Éclaircie. Carys Davies

Éclaircie. Carys Davies


📚J’ai un faible pour Carys Davies et je ne suis pas la seule. Cath L a été la première à parler de l’autrice anglaise et de son roman West (Seuil, 2019). Athalie a beaucoup apprécié Eclaircie (La Table Ronde, 2025) et, pour ma part, je l’ai découverte grâce au Voyage de Hilary Bird (Seuil, 2022). Il était bien sûr hors de question de rater ce troisième roman. Et vous savez quoi ? Je n’ai pas été déçue. Carys Davies confirme dans Éclaircie son talent à mélanger histoire et romanesque. Après les Etats-Unis et l’Inde de ses premiers romans, elle nous conduit sur une île fictive au large de l’Ecosse et de la Norvège. Ce n’est pas les Shetland mais ça y ressemble. 
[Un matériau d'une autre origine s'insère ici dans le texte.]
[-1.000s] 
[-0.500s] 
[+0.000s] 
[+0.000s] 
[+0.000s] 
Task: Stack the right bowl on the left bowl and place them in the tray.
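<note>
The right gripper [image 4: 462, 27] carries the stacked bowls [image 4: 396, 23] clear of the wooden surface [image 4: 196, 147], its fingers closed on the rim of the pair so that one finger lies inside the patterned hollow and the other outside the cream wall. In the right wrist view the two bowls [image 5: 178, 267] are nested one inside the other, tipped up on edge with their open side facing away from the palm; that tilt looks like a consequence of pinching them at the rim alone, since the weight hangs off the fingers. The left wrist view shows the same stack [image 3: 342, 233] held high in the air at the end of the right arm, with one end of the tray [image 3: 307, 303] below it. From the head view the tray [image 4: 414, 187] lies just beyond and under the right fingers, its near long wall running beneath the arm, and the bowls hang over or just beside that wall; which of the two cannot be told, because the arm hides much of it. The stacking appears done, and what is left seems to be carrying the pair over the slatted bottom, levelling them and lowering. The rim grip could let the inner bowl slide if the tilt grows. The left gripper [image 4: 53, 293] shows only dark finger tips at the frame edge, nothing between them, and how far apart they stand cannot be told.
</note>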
Nous sommes au milieu du 19ème siècle. Les grands propriétaires terriens écossais et les chefs de clan décident de convertir les terres en pâtures à moutons, plus rentables. Les petits fermiers sont alors expulsés manu militari des exploitations. La plupart vont s’exiler aux Etats-Unis. Ces déplacements de populations, débutés au 18ème siècle, sont restés dans la mémoire collective sous le terme d’ "Highland Clearances" (littéralement "les évacuations des Hautes Terres"). La révolution agricole Ecossaise affecte également les habitants des Lowlands qui sont forcés d’abandonner le système productif traditionnel. Les Clearances ont eu pour conséquence la grande famine du milieu du 19ème siècle, suite à une pénurie de pommes de terre. Elles sont aussi à l’origine d’une acculturation qui a entraîné la disparition de certains dialectes gaéliques. Ivar, l’un des personnages de ce roman en est un exemple. Unique habitant de son île, et donc ultime locuteur de sa langue, il est resté malgré le départ des derniers membres de sa famille pour l’Amérique. Il survit seul, dans une masure, avec une vieille jument, une vache aveugle, des brebis faméliques et quelques poules.  
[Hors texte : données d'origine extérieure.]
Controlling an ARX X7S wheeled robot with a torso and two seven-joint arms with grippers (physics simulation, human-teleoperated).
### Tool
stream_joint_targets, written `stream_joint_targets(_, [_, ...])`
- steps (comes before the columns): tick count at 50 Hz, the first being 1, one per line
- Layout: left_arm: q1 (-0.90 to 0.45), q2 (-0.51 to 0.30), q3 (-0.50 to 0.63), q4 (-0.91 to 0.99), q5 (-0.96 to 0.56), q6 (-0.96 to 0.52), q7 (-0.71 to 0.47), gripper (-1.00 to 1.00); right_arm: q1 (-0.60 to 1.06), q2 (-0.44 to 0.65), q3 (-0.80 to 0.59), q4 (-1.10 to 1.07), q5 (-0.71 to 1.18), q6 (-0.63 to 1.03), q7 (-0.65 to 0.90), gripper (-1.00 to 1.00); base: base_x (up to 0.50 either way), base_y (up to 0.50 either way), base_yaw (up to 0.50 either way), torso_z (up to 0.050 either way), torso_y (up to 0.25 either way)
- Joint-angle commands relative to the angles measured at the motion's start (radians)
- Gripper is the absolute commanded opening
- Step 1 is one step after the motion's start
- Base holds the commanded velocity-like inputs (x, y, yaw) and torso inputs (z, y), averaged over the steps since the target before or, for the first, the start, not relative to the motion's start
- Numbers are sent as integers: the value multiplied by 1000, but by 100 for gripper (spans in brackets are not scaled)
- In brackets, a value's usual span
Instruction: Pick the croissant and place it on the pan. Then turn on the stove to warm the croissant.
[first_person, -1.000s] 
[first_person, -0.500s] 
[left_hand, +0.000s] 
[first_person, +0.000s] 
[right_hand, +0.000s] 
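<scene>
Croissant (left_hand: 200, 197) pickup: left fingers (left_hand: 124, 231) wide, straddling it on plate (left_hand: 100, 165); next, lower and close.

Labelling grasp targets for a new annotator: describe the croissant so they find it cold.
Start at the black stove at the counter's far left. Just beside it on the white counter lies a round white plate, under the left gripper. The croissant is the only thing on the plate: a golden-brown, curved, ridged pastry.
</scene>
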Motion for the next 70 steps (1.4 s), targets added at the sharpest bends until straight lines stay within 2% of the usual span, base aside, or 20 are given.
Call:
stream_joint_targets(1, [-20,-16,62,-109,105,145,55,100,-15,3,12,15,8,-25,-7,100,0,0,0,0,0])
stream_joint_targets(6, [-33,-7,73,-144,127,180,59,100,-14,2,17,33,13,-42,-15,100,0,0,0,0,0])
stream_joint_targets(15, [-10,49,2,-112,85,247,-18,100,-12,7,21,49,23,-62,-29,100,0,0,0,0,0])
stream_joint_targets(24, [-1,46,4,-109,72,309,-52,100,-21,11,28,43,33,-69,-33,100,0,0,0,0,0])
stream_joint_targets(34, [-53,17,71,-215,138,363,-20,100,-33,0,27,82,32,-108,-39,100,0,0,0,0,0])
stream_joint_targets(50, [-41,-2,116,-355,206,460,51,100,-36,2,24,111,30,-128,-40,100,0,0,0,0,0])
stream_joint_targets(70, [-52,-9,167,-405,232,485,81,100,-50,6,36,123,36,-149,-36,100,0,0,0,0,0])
Parallèlement à la révolution économique en marche, l’Ecosse est frappée par une crise religieuse majeure, la "Great Disruption" (ou "Schisme de 1843"), entraînant la scission de l'Église presbytérienne. Le conflit porte en réalité sur l’ingérence des autorités civiles dans la nomination des pasteurs. A la suite du prédicateur Thomas Chalmers (1780-1847) qui prône la séparation de l’Eglise et de l’Etat, plusieurs centaines de pasteurs écossais abandonnent leurs paroisses, leurs presbytères et leurs traitements. L’autre héros de ce roman, John Fergusson est l’un d’entre eux. Ayant renoncé à ses revenus, le pasteur se voit contraint de trouver un emploi lucratif pour faire vivre son épouse Mary et construire sa nouvelle église indépendante. Il accepte un emploi d’intendant adjoint pour le compte d’un certain Henry Lowrie, riche propriétaire terrien. Il s’agit de se rendre sur une île quasi déserte pour expulser son dernier habitant (Ivar) et remplacer les cultures ainsi que toute la ménagerie par des moutons dont on aura plus besoin de se soucier.  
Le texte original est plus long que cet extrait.